Figure 2. Regional vulnerability and metabolic state differentiate disorders that affect the hippocampal formation.

Although multiple hippocampal subregions can be affected in disorders, by comparing patterns of alterations that are observed by functional and structural MRI it is possible to isolate individual subregions differentially affected by each disorder. Furthermore, functional imaging techniques that are sensitive to metabolic state have suggested that some hippocampus-based disorders are characterized by hypometabolism (shown in blue), whereas others are abnormally hypermetabolic (shown in red). a | Alzheimer's disease, vascular disease and ageing all contribute to hippocampal alterations in late life. A direct comparison suggests that the entorhinal cortex (EC) is differentially associated with Alzheimer's disease and the CA1 with vascular disease, whereas the ageing process per se seems to differentially target the dentate gyrus (DG).
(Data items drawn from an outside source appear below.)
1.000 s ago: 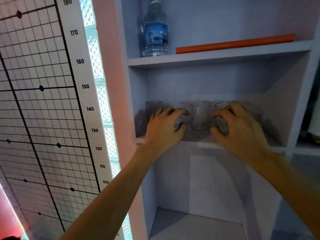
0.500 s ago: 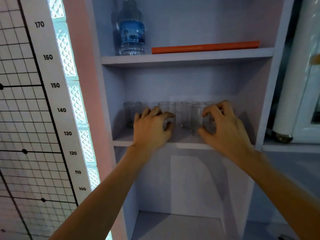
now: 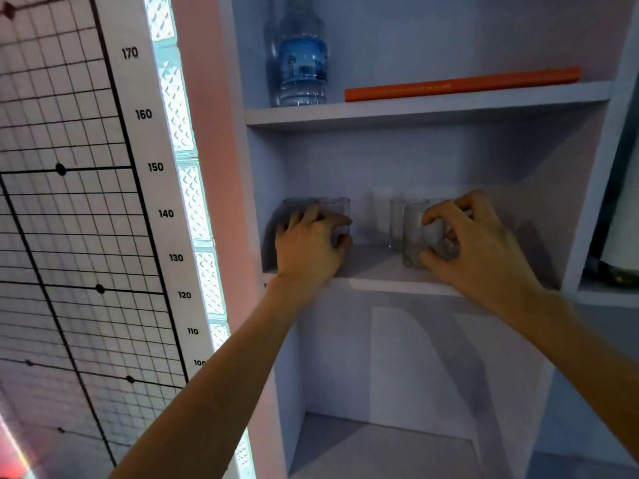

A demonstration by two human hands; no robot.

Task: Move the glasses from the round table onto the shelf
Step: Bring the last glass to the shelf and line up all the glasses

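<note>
Several clear glasses stand on the middle shelf point(image 3: 375, 269) of a pale shelving unit. My left hand point(image 3: 309, 247) is closed around one glass point(image 3: 339, 210), which stands right beside the leftmost glass point(image 3: 296, 205). Over at the right, my right hand point(image 3: 477, 243) curls around another glass point(image 3: 444, 242), mostly hidden by the fingers. Just left of that hand stands a free glass point(image 3: 412, 236), with one more glass point(image 3: 397, 216) behind it. The round table is out of view.
On the upper shelf point(image 3: 415, 110) stand a water bottle point(image 3: 302, 60) and a flat orange book point(image 3: 463, 84). Below is an open compartment point(image 3: 380, 444). A height-scale grid wall point(image 3: 69, 202) and a glass-block strip point(image 3: 186, 188) are at the left. A white cylinder point(image 3: 622, 236) stands at the right.
My left hand has slid its glass leftward, close to the leftmost glass. My right hand stays curled on its glass at the right. The view has shifted slightly.
</note>
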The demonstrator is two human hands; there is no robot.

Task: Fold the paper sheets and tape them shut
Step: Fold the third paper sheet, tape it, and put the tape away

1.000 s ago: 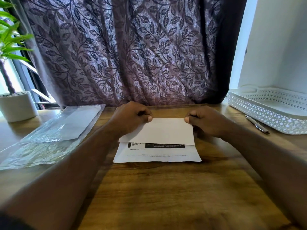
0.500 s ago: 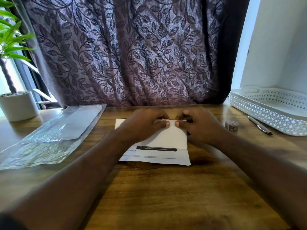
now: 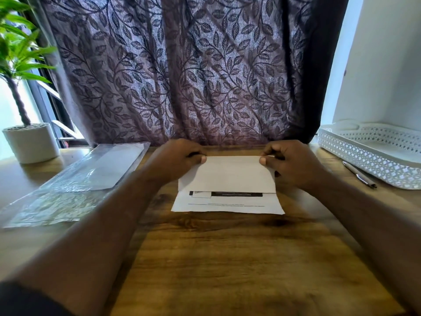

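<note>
A white paper sheet (image 3: 227, 176) lies on the wooden table (image 3: 227, 258), its far part folded toward me so a printed black bar shows on the strip below. My left hand (image 3: 175, 159) pinches the fold's far left corner with thumb on top. At the far right corner my right hand (image 3: 291, 164) pinches the same folded edge. No tape is visible in this view.
A clear plastic sleeve (image 3: 75, 183) with paper inside lies at the left. A potted plant (image 3: 29, 142) stands at the far left. A white perforated tray (image 3: 373, 153) sits at the right, a pen (image 3: 358, 174) in front of it. A leaf-patterned curtain (image 3: 182, 71) hangs behind.
Half a second ago both hands were together at the middle of the fold. They have slid apart to its two corners, and the sheet lies straighter.
</note>
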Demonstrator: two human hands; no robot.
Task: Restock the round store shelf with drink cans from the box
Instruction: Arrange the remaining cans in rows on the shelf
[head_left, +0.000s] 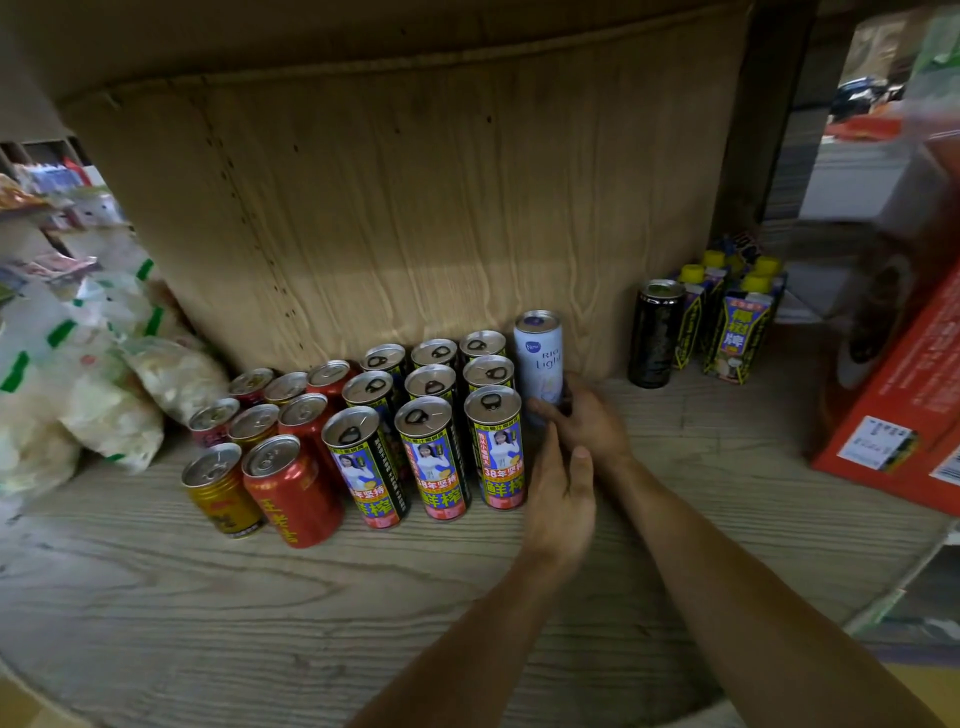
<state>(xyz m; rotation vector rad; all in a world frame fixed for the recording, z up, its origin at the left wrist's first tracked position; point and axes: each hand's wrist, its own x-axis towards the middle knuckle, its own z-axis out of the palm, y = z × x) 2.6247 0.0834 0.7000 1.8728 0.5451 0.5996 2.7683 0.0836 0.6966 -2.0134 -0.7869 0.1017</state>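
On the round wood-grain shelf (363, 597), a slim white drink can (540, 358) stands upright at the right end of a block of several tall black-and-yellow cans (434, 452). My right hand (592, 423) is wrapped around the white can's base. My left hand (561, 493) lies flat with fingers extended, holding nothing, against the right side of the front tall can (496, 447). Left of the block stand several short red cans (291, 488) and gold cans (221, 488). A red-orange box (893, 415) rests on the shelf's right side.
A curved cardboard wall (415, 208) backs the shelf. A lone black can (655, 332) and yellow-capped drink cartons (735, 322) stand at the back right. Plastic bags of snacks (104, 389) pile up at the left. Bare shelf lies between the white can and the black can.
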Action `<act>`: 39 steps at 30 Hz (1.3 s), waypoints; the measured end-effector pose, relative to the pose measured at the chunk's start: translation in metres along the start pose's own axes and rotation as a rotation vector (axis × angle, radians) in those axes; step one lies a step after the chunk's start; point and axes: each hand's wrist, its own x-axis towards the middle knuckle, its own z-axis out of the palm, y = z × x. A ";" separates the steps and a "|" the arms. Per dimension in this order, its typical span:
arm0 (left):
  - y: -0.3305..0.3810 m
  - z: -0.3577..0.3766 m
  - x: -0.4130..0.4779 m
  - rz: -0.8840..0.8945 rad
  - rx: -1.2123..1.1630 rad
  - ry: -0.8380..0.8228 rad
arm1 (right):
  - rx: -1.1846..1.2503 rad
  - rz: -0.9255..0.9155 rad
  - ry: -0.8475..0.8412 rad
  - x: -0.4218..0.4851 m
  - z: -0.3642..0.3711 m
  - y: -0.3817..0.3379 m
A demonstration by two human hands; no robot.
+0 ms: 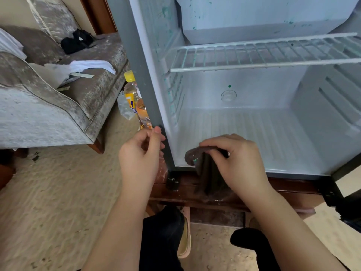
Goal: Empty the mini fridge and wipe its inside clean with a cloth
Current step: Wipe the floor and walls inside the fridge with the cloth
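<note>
Fridge wiping looks to be the step in hand. The mini fridge [254, 90] stands open with nothing on its wire shelf [254, 53] or ribbed floor. Green specks [166, 12] mark its left wall and upper compartment. To do it well, I would press flat and run along the floor ribs, then scrub those specks and each bar of the shelf. Two bottles [131, 92] stand on the room's floor just beside the left wall.

The left hand [140, 153] sits just outside the front left corner with fingers curled and thumb at the grey frame. I cannot tell whether it grasps anything. The right hand [238, 159] clutches the dark cloth [192, 156] at that corner, part of it bunched under the fingers and part hanging over the front lip.
</note>
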 end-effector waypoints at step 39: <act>0.000 0.006 0.019 0.032 -0.195 0.121 | 0.303 0.383 0.437 0.118 0.057 0.011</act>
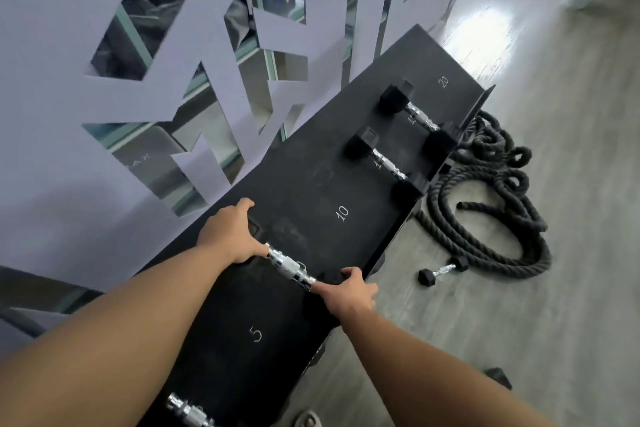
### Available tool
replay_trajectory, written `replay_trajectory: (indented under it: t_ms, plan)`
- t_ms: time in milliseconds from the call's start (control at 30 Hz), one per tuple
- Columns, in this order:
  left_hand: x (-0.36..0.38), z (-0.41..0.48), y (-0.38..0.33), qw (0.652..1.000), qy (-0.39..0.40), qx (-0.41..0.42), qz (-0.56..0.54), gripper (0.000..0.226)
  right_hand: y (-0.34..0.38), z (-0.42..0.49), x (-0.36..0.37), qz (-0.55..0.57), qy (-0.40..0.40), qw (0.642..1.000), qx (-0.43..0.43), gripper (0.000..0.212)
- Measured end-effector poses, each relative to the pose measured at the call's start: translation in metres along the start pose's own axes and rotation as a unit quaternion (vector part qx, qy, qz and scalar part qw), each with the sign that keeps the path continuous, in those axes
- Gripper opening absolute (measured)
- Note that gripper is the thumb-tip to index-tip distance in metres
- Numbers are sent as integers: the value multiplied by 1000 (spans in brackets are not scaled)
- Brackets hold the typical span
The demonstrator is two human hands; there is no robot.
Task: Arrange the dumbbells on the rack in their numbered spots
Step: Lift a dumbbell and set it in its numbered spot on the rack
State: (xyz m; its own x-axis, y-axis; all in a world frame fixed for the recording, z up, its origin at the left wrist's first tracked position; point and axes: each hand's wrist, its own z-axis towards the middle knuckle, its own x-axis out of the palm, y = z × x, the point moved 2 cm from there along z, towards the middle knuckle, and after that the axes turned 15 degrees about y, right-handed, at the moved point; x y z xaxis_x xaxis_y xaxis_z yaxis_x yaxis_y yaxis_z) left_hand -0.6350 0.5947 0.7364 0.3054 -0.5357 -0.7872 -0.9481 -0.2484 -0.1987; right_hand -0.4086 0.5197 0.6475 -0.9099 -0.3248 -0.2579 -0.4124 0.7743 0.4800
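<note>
On the rack (304,184), between the painted 5 and 10, both hands clasp one dumbbell (291,267).
Left hand (230,236) curls over its far black head, right hand (349,291) over the near one; the knurled chrome handle shines between them. Matte black top, white numerals. Two more hex-headed dumbbells (384,163) lie farther right, toward 20. A small one (443,270) sits on the grey floor (554,288) beside a coiled, twisted rope (491,191).

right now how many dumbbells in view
5 dumbbells: two at the rack's far end, one gripped by left hand and right hand, one cut off at bottom, one on floor by rope. More may hide.
</note>
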Motion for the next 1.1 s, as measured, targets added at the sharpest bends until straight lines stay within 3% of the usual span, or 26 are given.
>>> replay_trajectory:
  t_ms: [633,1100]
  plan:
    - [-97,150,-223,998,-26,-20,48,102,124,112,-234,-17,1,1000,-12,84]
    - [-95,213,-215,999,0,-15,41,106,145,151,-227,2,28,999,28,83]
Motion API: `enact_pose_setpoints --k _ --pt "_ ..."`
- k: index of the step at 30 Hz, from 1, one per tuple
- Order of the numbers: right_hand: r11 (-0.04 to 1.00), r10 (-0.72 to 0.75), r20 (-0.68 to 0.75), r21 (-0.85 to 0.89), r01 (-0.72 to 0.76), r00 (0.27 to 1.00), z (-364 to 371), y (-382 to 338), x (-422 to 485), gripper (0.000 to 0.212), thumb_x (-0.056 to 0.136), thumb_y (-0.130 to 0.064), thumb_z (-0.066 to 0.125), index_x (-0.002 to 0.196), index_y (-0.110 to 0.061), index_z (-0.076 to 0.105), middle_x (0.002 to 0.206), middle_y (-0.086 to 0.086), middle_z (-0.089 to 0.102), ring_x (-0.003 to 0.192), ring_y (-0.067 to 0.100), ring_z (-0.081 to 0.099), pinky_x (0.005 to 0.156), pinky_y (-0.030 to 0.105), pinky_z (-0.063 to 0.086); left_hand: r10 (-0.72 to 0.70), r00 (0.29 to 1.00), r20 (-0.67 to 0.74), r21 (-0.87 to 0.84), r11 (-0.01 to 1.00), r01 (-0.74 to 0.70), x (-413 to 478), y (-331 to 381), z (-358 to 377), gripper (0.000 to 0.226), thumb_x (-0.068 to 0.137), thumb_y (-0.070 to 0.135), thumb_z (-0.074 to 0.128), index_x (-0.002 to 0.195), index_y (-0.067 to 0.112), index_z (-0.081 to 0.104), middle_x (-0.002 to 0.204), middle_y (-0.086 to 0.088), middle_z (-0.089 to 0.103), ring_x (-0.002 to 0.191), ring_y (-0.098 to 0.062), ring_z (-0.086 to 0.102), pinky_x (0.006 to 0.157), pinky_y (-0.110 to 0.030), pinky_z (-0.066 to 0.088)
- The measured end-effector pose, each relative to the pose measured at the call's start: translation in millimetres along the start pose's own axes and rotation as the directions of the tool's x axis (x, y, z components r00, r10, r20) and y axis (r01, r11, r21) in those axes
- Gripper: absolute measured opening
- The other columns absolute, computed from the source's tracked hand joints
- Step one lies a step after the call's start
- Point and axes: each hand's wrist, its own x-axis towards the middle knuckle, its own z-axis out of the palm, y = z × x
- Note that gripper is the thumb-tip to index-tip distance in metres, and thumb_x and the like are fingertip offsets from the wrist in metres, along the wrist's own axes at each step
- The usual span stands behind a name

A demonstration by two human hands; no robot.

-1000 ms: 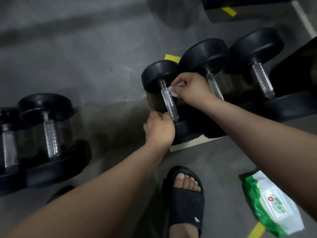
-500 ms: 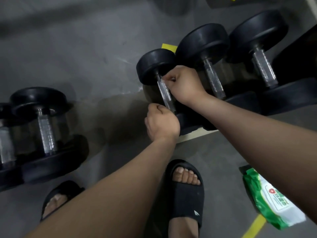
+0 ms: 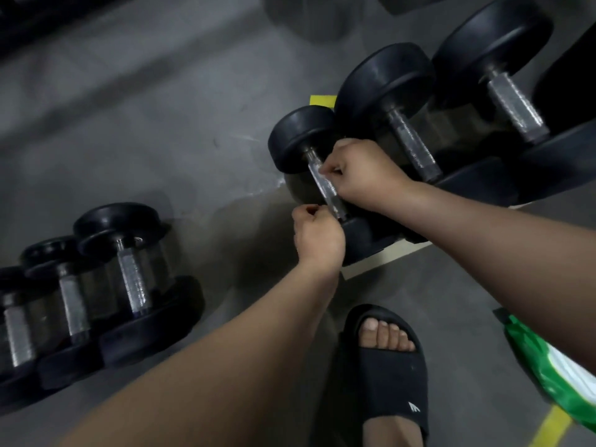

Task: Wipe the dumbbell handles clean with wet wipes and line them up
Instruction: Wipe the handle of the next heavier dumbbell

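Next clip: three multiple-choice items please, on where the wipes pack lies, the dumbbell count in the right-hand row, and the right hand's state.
1. Where is the wipes pack? A. On the floor, lower right. B. On a dumbbell head. C. In the left hand.
2. Dumbbells showing in the right-hand row? A. One. B. Three. C. Five.
3. The right hand is: A. flat on the floor. B. lifting the pack. C. gripping the smallest dumbbell's handle.
Answers: 1 A, it lies on the floor; 2 B, three handles stand side by side; 3 C, its fingers curl round the handle.
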Motion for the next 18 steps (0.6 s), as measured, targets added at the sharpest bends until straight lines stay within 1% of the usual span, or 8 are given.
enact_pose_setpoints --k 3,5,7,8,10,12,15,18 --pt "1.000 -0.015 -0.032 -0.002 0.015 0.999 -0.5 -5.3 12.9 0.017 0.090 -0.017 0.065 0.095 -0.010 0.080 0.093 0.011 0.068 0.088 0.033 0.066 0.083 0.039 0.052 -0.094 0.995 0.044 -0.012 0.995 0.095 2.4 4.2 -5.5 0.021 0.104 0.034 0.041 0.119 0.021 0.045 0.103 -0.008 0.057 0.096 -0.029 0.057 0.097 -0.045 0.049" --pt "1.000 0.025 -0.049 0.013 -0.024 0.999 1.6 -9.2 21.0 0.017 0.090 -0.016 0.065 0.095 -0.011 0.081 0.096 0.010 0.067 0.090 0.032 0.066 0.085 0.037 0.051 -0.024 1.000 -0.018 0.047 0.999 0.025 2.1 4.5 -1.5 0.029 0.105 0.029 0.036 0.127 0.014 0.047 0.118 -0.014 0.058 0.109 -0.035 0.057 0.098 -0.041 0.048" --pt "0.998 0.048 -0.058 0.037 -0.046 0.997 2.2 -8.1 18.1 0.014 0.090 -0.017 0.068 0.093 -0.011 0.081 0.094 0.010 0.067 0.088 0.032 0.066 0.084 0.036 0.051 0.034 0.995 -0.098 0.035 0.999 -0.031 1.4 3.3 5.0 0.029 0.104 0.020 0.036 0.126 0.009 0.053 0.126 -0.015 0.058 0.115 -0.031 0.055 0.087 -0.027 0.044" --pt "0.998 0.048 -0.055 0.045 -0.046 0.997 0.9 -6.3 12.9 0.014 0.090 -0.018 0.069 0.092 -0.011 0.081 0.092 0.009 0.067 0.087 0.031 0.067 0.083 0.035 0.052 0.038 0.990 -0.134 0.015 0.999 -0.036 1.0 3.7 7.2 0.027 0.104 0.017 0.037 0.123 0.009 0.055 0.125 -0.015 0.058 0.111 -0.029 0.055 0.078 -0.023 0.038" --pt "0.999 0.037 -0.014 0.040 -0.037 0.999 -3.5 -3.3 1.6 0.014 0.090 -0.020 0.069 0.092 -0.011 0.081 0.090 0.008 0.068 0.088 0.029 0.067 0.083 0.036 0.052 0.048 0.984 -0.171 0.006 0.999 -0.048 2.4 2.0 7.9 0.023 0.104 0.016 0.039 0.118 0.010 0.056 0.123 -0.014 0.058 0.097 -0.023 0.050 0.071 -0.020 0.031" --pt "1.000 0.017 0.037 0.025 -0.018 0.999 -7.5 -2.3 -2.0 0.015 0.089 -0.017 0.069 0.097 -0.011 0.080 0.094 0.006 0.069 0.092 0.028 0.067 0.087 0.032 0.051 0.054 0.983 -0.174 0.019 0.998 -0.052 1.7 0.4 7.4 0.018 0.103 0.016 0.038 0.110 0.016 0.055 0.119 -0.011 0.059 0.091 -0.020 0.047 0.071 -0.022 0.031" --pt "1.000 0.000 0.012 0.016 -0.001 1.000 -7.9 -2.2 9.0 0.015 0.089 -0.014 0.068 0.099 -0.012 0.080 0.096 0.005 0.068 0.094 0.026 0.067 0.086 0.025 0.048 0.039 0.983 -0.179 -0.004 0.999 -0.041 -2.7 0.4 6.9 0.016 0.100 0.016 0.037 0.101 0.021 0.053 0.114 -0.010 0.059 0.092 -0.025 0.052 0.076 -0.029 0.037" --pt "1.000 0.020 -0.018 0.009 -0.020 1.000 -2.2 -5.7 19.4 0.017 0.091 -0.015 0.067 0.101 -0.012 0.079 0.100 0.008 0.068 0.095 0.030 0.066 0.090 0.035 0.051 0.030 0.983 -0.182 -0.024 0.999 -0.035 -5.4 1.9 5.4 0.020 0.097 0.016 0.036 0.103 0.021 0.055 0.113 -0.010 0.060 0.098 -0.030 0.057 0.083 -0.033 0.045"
Hypometabolism has been localized to the EC in Alzheimer's disease, to CA1 in vascular disease and the DG in ageing. b | Schizophrenia and depression typically begin during adolescence, and post-traumatic stress disorder (PTSD) currently has its highest incidence in young adulthood. A direct comparison suggests that CA1 is differentially associated with schizophrenia and that the subiculum (Sub) may be differentially associated with depression. In the case of PTSD, both CA3 and the DG have been implicated. Evidence for global hippocampal hypermetabolism exists for both schizophrenia and depression. In schizophrenia, this hypermetabolism may be driven by hypermetabolism in CA1, whereas subicular hypermetabolism in depression is a hypothesis that remains untested (shown in yellow). In PTSD the metabolic state of the hippocampal formation is as yet undetermined (shown in yellow).